**Work item:** Start the output with the opening line of the listing below and continue, reproducing each line exactly, up to and including the line that contains "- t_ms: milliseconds".

Dataset extract section start

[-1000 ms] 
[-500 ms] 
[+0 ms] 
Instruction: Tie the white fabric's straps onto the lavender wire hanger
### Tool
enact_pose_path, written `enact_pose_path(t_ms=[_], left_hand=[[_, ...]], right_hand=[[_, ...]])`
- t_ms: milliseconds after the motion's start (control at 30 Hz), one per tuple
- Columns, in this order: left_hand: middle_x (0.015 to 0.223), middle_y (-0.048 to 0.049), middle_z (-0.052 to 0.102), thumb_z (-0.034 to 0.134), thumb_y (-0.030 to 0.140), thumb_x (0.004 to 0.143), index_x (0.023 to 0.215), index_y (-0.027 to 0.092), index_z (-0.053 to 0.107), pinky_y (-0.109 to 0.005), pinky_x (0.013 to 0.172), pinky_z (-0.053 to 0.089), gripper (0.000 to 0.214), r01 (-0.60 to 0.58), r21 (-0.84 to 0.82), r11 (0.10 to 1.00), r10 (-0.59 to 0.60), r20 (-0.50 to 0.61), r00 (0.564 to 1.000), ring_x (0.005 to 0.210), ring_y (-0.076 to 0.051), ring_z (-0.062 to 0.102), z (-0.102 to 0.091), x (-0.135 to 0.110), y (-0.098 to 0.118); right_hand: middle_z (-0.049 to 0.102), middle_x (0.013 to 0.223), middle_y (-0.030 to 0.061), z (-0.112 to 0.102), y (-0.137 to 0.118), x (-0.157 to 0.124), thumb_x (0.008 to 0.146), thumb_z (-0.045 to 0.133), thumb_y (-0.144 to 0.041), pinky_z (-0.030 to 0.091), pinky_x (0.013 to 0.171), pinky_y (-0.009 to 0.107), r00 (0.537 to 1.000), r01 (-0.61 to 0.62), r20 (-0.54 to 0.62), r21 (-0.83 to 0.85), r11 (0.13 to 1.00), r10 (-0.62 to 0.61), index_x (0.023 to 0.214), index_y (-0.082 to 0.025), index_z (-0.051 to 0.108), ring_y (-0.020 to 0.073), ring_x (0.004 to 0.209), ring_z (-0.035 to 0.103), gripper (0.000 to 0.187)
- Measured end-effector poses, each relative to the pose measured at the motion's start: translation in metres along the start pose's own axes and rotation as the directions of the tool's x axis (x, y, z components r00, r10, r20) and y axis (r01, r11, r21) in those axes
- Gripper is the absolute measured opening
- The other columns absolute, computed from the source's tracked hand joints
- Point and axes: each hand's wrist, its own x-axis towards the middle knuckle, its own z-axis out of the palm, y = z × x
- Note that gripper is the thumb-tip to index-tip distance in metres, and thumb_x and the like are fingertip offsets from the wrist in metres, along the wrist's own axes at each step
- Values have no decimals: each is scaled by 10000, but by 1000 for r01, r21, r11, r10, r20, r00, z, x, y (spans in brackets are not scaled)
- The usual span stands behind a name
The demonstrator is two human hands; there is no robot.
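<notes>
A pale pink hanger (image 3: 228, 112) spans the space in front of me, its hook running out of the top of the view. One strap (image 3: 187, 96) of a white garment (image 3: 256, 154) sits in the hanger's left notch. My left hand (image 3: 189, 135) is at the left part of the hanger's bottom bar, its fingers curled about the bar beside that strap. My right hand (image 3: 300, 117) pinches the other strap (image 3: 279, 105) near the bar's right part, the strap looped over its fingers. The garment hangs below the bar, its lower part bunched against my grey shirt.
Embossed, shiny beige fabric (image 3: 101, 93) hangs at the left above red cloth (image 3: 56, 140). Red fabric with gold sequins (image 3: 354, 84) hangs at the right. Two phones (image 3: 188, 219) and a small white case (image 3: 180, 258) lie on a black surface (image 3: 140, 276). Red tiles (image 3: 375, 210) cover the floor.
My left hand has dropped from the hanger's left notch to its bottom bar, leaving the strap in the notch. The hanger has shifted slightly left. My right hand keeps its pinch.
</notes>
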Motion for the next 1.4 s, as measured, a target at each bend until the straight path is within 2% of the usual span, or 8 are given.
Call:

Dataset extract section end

**Output for this exercise:**
[-1000 ms] 
[-500 ms] 
[+0 ms] 
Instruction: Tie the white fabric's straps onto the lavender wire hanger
### Tool
enact_pose_path, written `enact_pose_path(t_ms=[_], left_hand=[[_, ...]], right_hand=[[_, ...]])`
- t_ms: milliseconds after the motion's start (control at 30 Hz), one per tuple

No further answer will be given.